[Start of section]
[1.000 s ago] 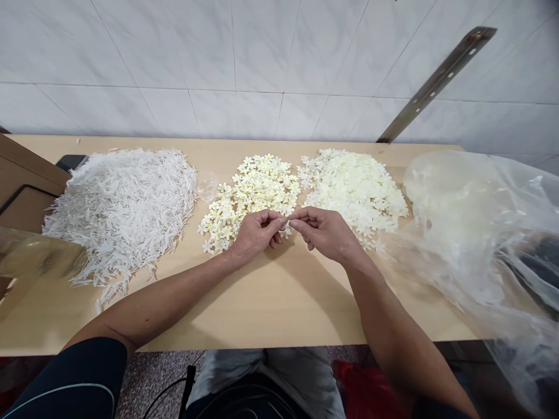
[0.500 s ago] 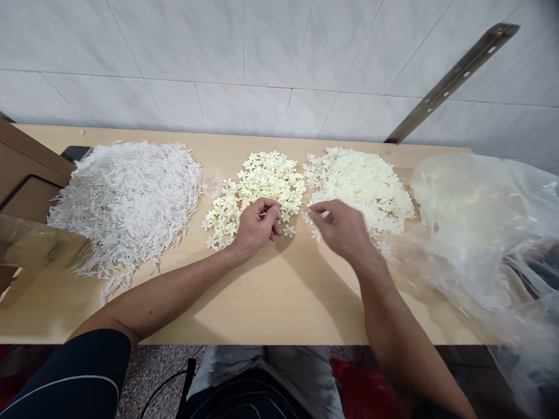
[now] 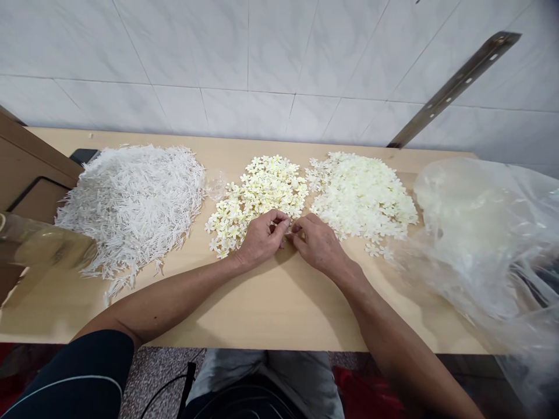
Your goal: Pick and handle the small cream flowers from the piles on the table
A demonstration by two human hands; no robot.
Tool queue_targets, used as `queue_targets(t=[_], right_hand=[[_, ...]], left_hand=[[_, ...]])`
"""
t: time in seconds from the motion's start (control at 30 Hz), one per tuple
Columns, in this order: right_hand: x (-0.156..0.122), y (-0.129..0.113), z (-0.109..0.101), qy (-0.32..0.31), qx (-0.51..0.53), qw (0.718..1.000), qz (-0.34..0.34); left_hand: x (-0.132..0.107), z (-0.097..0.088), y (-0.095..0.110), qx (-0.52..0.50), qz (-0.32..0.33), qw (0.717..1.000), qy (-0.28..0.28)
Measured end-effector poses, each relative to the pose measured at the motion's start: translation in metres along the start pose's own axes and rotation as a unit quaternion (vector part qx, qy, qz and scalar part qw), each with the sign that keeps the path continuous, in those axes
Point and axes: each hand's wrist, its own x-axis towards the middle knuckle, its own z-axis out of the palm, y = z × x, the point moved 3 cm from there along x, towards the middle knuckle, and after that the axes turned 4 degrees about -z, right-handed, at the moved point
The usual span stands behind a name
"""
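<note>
My left hand [image 3: 261, 237] and my right hand [image 3: 318, 242] meet fingertip to fingertip over the wooden table [image 3: 271, 302]. Both are pinched closed on a small pale piece between them, too small to name. Just behind the hands lies a pile of small cream flowers with yellow centres [image 3: 262, 189]. A second pile of plain cream flower pieces [image 3: 362, 195] lies to the right of it. A large heap of thin white plastic sticks [image 3: 131, 198] covers the left part of the table.
A big clear plastic bag [image 3: 484, 244] with pale contents spreads over the table's right end. A brown box [image 3: 26, 174] and a clear bag [image 3: 43, 247] sit at the left edge. A white tiled wall [image 3: 262, 64] with a slanted metal bar [image 3: 454, 87] stands behind.
My right hand reached out to the plain flower pile half a second ago and has come back to meet my left hand. The left hand stayed by the yellow-centred pile.
</note>
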Motion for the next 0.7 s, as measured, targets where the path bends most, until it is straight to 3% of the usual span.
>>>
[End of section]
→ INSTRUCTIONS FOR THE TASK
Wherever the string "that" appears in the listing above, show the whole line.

→ EXERCISE SOLUTION
Measured end-effector poses, each relative to the pose measured at the motion's start: translation in metres along the start pose's own axes and rotation as a unit quaternion (vector part qx, qy, qz and scalar part qw), each with the sign that keeps the path continuous, in those axes
Point and axes: each hand's wrist, its own x-axis towards the middle knuckle, its own z-axis out of the palm, y = z × x, the point moved 3 cm from there along x, towards the middle knuckle, and after that the axes turned 4 degrees about -z, right-handed, at the moved point

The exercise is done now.